THE MASTER BUILDER

Program Notes


MASTER BUILDERS AND MISTRESS-MUSES

 

Three MusesReaching for the sublime, artists have always found inspiration in shapely, female forms. Like the nine goddesses of Greek mythology, Hilda Wangel is a muse, stirring her “Master Builder” with her youth and spirit. Just as she pushes Solness to build his “palaces in the sky,” three women achieved their own form of immortality as muse to great architects in the early twentieth century.

The building of Taliesin, Frank Lloyd Wright’s famed summer estate in Wisconsin, was in part inspired by his liaison with the free-thinking suffragette Martha “Mamah” Borthwick Cheney.

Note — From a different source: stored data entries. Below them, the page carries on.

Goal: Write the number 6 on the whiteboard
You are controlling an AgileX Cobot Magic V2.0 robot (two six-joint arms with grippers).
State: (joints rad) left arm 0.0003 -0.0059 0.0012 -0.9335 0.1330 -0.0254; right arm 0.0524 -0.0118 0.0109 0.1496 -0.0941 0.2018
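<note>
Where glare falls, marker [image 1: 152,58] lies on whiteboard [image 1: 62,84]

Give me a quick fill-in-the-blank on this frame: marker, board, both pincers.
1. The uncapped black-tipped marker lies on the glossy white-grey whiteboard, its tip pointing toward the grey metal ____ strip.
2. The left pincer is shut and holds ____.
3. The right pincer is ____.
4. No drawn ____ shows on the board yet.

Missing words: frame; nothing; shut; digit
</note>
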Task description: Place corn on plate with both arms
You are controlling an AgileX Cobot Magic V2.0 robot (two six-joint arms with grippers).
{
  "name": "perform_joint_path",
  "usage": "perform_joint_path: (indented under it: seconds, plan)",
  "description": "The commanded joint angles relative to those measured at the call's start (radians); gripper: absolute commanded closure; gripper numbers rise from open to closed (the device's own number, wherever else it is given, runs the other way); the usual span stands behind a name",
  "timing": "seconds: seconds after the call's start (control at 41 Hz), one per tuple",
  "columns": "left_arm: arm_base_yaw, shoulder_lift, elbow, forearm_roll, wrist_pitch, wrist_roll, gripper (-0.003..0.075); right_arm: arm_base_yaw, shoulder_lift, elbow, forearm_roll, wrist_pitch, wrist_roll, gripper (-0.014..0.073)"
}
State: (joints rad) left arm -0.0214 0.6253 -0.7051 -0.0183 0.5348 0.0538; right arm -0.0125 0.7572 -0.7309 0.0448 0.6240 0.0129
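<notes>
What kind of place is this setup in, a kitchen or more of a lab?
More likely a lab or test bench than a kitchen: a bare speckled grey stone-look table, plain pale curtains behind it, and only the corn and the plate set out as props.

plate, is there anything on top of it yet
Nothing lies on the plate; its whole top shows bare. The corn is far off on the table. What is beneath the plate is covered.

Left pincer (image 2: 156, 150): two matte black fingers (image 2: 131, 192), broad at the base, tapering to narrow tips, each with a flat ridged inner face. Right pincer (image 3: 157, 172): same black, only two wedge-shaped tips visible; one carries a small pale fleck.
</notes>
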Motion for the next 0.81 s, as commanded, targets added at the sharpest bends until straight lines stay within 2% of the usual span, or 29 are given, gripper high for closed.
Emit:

The married Wright, commissioned to design a house for the electrical engineer Edwin Cheney, fell in love with his client’s wife and fled with her to Europe in 1909. There, the lovers listened for what Wright called “the song in the deeps of life.” When they returned to America, Taliesin offered a retreat from intense public censure. The romance ended terribly in 1914 when Mamah and her children were murdered by a servant, who set fire to the house.

Evelyn Nesbit became the unwitting central figure to another tragic scandal. The teenaged chorus girl was the muse to Stanford White, a titan of Gilded Age architecture who designed such landmarks as Madison Square Garden, and she also stoked the fires of artists like Charles Dana Gibson. Though married himself, White kept a second apartment, outfitted with strategically placed mirrors and a red velvet swing, where he entertained young women. In 1906, Nesbit’s millionaire husband Harry K. Thaw—driven crazy by the thought of his young wife posing on the swing—fatally shot the architect.

German architect and Bauhaus school founder Walter Gropius dazzled fin-de-siècle Vienna when he fell for Alma Mahler, the beguiling “serial muse.” Alma, a gifted composer, was better recognized for her magnetic allure to artists. Also famed for a tempestuous affair with the painter Oskar Kokoschka, she married Gropius, the composer Gustav Mahler, and the writer Franz Werfel (who called her his “guardian of the flame”). While the Gropius union was to prove unhappy for both, Alma gave vital encouragement to the architect at the start of his career—and burnished both of their legends.